Des horizons à la trace : géographie des mobilités de l'art à Nairobi

par Olivier Marcel

Thèse de doctorat en Géographie humaine

Sous la direction de Bernard Calas.

Soutenue le 11-07-2014

à Bordeaux 3 , dans le cadre de École doctorale Montaigne-Humanités (Pessac, Gironde) , en partenariat avec Les Afriques dans le monde (Pessac, Gironde) (laboratoire) .

Le président du jury était Denis Retaillé.

Le jury était composé de Bernard Calas, Anne Volvey, Myriam Houssay-Holzschuch, Hervé Maupeu, Laurent Fourchard.
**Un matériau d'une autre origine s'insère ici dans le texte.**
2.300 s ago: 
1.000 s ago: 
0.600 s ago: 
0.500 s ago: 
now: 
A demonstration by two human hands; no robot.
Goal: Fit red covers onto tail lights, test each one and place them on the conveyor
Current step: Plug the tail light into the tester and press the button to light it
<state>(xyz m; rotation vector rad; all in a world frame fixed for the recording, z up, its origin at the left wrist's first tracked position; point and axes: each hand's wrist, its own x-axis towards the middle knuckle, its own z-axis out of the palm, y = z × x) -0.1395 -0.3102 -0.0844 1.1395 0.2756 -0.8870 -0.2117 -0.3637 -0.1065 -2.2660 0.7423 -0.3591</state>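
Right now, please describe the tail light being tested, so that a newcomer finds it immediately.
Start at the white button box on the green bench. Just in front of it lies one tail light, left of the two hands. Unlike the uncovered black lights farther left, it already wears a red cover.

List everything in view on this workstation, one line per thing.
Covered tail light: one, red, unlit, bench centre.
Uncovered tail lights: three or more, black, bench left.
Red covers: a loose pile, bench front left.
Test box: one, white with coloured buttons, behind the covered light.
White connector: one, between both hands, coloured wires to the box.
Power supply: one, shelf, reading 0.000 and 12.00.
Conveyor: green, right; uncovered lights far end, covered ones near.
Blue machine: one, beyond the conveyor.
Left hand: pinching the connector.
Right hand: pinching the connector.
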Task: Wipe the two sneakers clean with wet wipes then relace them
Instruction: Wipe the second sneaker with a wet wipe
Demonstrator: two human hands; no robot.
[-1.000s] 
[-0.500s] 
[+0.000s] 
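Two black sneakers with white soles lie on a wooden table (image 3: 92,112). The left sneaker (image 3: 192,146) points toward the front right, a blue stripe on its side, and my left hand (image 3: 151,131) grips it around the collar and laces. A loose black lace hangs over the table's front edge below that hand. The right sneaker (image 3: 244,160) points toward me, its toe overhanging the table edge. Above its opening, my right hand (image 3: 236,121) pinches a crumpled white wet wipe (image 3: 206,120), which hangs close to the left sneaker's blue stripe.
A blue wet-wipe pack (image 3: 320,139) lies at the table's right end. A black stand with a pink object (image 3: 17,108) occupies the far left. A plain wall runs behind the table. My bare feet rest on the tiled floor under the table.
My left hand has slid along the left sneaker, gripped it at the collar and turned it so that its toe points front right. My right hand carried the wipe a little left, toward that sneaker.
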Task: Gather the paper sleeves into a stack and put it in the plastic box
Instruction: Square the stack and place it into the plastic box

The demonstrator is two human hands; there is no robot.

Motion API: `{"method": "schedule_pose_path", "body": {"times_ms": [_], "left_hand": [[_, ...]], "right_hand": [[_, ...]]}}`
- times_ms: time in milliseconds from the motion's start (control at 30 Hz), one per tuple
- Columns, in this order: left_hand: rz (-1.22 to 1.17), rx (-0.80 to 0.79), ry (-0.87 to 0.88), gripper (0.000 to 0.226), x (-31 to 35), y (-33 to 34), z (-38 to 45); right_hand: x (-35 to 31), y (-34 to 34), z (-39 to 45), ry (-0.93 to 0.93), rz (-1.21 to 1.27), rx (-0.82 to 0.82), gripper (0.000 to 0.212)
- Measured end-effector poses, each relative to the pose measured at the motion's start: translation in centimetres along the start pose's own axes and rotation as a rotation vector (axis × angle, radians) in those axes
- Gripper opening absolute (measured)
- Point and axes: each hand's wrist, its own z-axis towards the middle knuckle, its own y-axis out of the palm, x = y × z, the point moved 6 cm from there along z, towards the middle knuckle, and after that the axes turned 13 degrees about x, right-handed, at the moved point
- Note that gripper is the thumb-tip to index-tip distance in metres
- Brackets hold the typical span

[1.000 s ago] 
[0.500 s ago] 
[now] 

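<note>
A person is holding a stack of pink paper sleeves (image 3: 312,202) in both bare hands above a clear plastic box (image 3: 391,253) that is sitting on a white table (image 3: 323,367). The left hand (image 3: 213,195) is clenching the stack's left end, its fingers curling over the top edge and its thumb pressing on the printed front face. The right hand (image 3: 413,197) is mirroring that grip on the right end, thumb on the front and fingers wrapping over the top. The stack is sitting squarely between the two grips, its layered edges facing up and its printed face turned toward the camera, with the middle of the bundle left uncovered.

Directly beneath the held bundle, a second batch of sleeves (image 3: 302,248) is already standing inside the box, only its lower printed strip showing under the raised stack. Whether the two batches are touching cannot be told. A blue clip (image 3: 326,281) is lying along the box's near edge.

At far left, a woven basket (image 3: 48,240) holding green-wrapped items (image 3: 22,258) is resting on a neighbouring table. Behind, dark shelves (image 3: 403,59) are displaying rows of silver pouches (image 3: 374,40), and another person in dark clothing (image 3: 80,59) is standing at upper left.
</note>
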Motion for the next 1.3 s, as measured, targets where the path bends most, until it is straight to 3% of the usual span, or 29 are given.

Les rapporteurs étaient Anne Volvey, Myriam Houssay-Holzschuch.


  • Résumé

    Cette thèse consiste en une géographie des lieux et des circulations de l’émergence artistique dans une métropole du Sud. Elle se situe au croisement entre une géographie urbaine, soucieuse des agencements socio-spatiaux à l’intérieur desquels s’organise l’existence « ordinaire » d’une activité en train de se faire, et une géographie de l’art qui place les trajectoires spatiales des faits artistiques au cœur de l’analyse. Capitale postcoloniale, métropole est-africaine et périphérie d’une « économie mondiale d’archipel », Nairobi est un terrain de la rencontre entre métropolisation et globalisation. Dans le sillon des théories géographiques de la mondialisation, cette recherche propose de documenter et de cartographier les reconfigurations de l’espace artistique qui résultent de ces dynamiques. L’originalité de cette thèse est de rassembler l’ensemble des scènes et des productions artistiques d’une ville sur le dénominateur commun de la dimension spatiale de leurs circulations. Le matériau étudié (discours et curriculum vitae d’artistes, activités et archives de centres d’art) permet de confronter des circulations effectives à des horizons d’accomplissement différenciés, dont la trame est faite d’une ruralité encore prégnante et la connectivité d’une métropole mondialisée. La méthode développée relève de la traçabilité, dont la base est l’enquête par observation. Une exposition, une performance, une bourse de voyage, la visite d’un commissaire d’exposition, d’un collectionneur ou d’un mécène, les circulations quotidiennes d’un artiste et ses modes de socialisation, tous ces déplacements individuels, matériels, idéels et financiers constituent la matière première de la géographie proposée dans cette thèse. Comprise comme l’articulation entre, d’une part, les compétences et les tactiques spatiales des artistes et, d’autre part, les moyens matériels et institutionnels de gestion de la distance, la mobilité artistique interroge les conditions et le sens des déplacements autant que le devenir des acteurs engagés.

  • Titre traduit

    Retracing horizons : geography of art mobilities in Nairobi


  • Résumé

    This Ph.D. thesis tackles the places and circulations involved in the making of art in a southern metropolis. It is situated at the crossroads of an urban geography concerned with the social and spatial layout through which this “ordinary” activity is organized, and a geographical approach of art that places actors’ trajectories at the heart of the analysis. Capital city in a postcolonial State, East African metropolis and periphery of the “global archipelagic economy”, Nairobi is a case of the encounter between metropolization and globalization. In the trail of the theories on the worlding of material geography, this study aims at documenting and mapping the reconfigurations of art space triggered by these dynamics. The novelty of this thesis is to assemble the entire range of art scenes and products of a city, using the common thread that is the spatial dimension of their circulations. The material studied (artists’ discourse and curriculum vitae; art centres activity and archive) takes on both the measureable circulations of artists while confronting them to their horizon of accomplishment. These are made up of the persistence of strong rural ties and the connectivity of a globally connected city. The method deployed relies on the notion of traceability and is based on a qualitative survey through observation. An exhibition, a performance, a mobility grant, a visiting curator, collector or benefactor, the daily circulations and socializing of an artist: all these individual, material, ideal or financial movements constitute the raw material of this research. The notion of art mobility is here understood as the articulation between artists’ agency and spatial tactics on the on hand, and the material and institutional means of dealing with distance on the other hand. Art mobility questions the conditions, directions and meanings of these movements as much as the growth of the actors engaged.